International Journal of Computer Applications |
Foundation of Computer Science (FCS), NY, USA |
Volume 186 - Number 48 |
Year of Publication: 2024 |
Authors: Leena Sharma, A.R. Nigwal |
10.5120/ijca2024924143 |
Leena Sharma, A.R. Nigwal . Credit Financing Scheme for Imperfect Quality Items with Allowable Shortage and Learning Effects on Screening Process. International Journal of Computer Applications. 186, 48 ( Nov 2024), 35-42. DOI=10.5120/ijca2024924143
The advent of new technologies, systems, trend workforce and new applications in manufacturing/production sector has undoubtedly lightened workloads. However occasional diversifications in production system cannot be completely eliminated. Each produced/ordered batch may contain a fraction of defective items which can vary from batch to batch. Nevertheless, defective items are often removed from high quality batch through a discrete screening procedure. Thus, a screening process is considered an essential task in technology -based industries, with the sole objective of ensuring customer satisfaction.
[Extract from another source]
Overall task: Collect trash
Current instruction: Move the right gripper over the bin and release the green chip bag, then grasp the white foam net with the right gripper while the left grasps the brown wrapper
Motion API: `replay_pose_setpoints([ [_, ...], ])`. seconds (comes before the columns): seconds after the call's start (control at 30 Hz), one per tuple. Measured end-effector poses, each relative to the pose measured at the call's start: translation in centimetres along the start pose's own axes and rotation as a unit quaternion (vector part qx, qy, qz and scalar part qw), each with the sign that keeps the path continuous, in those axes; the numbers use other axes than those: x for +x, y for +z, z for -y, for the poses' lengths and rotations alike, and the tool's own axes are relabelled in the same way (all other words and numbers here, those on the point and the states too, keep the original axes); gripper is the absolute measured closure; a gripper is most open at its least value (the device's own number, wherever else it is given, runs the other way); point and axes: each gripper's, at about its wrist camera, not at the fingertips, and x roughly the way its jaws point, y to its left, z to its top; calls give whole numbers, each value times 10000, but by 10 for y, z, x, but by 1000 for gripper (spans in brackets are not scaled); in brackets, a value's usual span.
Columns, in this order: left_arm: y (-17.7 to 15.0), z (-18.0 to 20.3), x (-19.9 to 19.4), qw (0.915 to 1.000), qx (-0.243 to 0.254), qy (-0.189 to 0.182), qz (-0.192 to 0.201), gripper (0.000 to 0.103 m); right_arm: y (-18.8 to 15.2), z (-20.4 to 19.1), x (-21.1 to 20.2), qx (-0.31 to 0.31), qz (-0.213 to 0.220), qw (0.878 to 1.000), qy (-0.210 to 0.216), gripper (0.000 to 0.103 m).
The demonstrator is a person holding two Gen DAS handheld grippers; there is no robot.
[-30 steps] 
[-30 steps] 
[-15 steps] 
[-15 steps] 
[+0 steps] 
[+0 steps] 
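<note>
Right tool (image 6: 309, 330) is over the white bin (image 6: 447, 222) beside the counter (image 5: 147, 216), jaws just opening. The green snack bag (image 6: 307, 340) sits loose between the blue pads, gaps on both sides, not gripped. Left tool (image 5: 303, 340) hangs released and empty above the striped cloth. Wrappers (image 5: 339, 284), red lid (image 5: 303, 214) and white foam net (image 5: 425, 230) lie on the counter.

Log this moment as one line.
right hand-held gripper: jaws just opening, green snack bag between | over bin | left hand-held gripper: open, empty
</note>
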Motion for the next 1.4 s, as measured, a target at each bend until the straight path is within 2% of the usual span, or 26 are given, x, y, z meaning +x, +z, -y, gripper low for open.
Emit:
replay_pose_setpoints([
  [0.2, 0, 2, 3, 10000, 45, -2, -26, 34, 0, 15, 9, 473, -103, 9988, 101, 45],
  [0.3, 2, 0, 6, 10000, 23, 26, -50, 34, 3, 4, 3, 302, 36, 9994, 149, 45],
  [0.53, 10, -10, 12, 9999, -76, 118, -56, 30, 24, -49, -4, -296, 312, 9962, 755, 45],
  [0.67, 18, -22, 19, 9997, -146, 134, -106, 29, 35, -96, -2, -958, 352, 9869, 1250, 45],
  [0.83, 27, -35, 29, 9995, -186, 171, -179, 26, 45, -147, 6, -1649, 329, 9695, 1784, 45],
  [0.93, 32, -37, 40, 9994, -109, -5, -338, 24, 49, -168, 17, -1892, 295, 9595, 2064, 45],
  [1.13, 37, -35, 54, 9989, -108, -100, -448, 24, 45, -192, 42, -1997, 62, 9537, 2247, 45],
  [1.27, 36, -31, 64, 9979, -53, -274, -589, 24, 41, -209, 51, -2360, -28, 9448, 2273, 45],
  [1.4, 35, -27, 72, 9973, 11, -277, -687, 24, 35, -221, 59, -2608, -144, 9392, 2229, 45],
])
Furthermore, the repetition of same tasks enhances workers efficiency. Additionally, credit financing has been recognized as an impressive promotional tool to attract new customers and serve as an effective incentive scheme for retailers. Based on this scenario, the present article proposed an inventory model for a retailer dealing with imperfect quality items under permissible delays in payment. A screening process was applied to each batch to separate good and defective items and learning effects were analyzed with allowable shortages under fully backlogged demand. This model developed such strategies so that the order quantity, shortages and the number of repetitions on screening are optimized and the expected total profit may be maximum. A mathematical model was formulated to represent this scenario. The results were validated using numerical examples and a comprehensive sensitivity analysis was conducted with respect to key parameters.